In a microservices environment, neither of these options is ideal. The application overlay approach is application aware and can perform sophisticated content-based routing, but it will lead to a large amount of redundant code in each service and potentially a lower performance. Conversely, relying on traditional L3 or L4 networking means that it has neither the concept nor the visibility of service requests, which are critical to making optimal routing decisions.
This is why service mesh is so appealing for the microservice environment — it operates at the L7 level, but is separate from the application code and can enforce L3/L4 policies with app-level insight.

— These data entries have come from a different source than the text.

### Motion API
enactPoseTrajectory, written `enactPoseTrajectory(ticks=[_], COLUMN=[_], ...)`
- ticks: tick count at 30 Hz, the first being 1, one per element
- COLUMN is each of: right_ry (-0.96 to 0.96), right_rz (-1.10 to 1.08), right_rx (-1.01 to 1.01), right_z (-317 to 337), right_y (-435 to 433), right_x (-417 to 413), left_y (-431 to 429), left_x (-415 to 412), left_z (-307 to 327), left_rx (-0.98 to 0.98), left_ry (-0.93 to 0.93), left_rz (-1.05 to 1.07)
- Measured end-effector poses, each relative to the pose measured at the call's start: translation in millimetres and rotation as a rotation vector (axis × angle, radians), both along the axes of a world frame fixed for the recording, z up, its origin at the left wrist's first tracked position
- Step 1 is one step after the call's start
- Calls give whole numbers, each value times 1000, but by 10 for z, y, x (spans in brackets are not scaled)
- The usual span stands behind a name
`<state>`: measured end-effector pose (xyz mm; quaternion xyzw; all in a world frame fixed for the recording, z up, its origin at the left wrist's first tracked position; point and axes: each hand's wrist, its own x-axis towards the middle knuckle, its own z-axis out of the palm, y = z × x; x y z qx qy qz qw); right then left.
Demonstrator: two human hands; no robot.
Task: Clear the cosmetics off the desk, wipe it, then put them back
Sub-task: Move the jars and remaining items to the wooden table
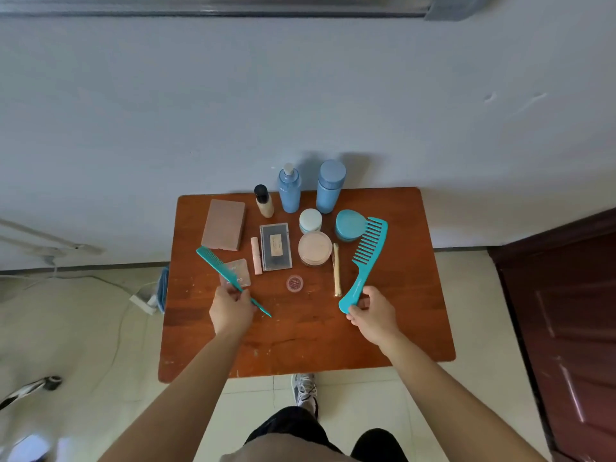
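Near edge of desk [300, 348] is bare wood. Left hand [230, 311] pinches the tail comb [216, 264] mid-shaft at near left, teeth pointing far-left over the clear compact [240, 271]. Right hand [373, 315] curls round the handle of the wide comb [360, 283] at near right, head reaching the teal case [346, 225]. Can't tell if either comb is clear of the surface. Both look like light, stiff plastic; the handle grip is fine, and the thin tail will likely twist, so hold nearer the teeth. Mid-desk: red pot [294, 283] and gold tube [336, 270] are small and probably prone to rolling, so pinch from above. Pink stick [256, 255], grey case [275, 246] and palette [224, 229] lie flat: take by the edges. Powder jar [314, 248] and white jar [310, 220]: grip round the lid. Far row, upright: foundation bottle [264, 201], pump bottle [289, 191], blue bottle [330, 191]. Likely heavier and tippy, possibly glass; grasp the body, not the cap.
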<state>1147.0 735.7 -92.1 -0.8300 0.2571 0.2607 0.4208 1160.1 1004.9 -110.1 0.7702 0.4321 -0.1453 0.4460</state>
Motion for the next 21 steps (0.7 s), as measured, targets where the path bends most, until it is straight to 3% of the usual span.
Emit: enactPoseTrajectory(ticks=[5, 11, 17, 21], right_ry=[42, 44, 24, 28], right_rz=[-89, -26, 3, 8], right_rx=[39, -27, -64, -84], right_z=[-62, -79, -107, -114], right_y=[51, 43, 8, -12], right_x=[73, 90, 37, -17], left_y=[55, -2, -78, -159], left_x=[10, -49, -83, -108], left_z=[-56, -93, -129, -57], left_rx=[-74, -69, -60, 22], left_ry=[-16, 57, 183, 224], left_rz=[188, 328, 196, -3])
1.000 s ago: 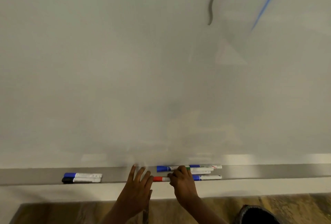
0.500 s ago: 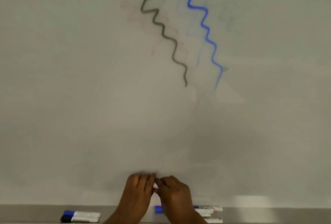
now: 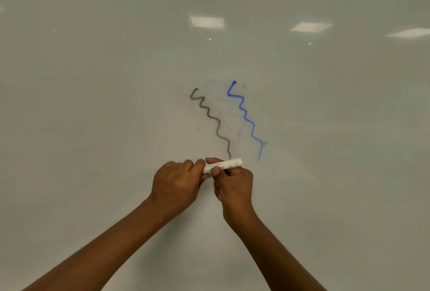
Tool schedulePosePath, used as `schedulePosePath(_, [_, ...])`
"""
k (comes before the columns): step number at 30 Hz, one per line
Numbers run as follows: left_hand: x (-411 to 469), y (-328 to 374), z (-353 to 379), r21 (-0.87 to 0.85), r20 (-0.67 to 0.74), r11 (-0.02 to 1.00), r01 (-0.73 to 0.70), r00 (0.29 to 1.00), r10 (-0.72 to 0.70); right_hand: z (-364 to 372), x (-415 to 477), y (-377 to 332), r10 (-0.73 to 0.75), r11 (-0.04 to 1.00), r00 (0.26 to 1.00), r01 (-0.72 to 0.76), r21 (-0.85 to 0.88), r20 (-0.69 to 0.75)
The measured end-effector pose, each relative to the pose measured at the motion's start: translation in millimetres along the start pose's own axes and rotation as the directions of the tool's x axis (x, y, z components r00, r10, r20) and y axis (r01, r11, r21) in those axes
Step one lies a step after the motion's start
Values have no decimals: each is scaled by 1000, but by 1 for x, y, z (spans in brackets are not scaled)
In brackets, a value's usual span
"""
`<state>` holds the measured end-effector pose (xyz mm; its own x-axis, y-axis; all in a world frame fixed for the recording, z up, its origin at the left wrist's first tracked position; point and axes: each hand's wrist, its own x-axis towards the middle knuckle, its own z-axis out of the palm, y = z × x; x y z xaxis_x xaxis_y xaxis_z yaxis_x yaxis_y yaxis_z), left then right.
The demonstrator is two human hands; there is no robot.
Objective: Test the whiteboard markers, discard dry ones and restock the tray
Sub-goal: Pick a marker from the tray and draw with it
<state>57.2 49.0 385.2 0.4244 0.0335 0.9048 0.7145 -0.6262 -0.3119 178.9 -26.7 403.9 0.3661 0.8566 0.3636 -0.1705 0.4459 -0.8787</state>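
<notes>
Both forearms reach up from 6 o'clock. Left hand curled round the marker's left end, hiding it; right hand pinches its white barrel. Marker lies roughly level at centre, before the whiteboard. Beyond: grey squiggle at 12, blue squiggle at 1.

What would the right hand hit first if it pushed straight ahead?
Probably the whiteboard, near the lower end of the grey squiggle. Nothing else shows beyond the right hand and the marker it grips, though depth is unclear.
</notes>
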Motion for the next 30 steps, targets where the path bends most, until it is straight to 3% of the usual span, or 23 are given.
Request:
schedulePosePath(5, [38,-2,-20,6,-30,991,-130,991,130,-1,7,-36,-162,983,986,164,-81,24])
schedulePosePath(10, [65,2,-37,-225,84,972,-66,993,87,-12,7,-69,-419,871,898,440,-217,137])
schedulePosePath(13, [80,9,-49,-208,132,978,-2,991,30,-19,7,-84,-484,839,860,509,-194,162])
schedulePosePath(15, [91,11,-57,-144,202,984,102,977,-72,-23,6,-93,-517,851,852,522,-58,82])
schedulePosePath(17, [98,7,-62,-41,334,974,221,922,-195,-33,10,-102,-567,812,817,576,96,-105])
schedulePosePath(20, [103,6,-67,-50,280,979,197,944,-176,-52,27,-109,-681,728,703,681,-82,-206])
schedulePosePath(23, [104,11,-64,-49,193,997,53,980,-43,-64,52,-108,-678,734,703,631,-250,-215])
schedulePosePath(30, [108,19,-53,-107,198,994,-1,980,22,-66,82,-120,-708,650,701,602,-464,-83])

To understand this point, we must first dig into the architecture of service mesh.
The Service Mesh Architecture and the Power of Abstraction
Service mesh is an intentionally designed abstraction that consists of a control plane and a data plane.
- Data plane: The data plane deals with the actual traffic from one application to another. Any networking aspects regarding the actual service requests, such as routing, forwarding, load balancing, even authentication and authorization are part of the service mesh data plane. The data plane concept is not new. In a traditional network, routers and switches are the components that form the data plane. In a service mesh, however, the data plane is a collection of sidecar proxies — one proxy for each service.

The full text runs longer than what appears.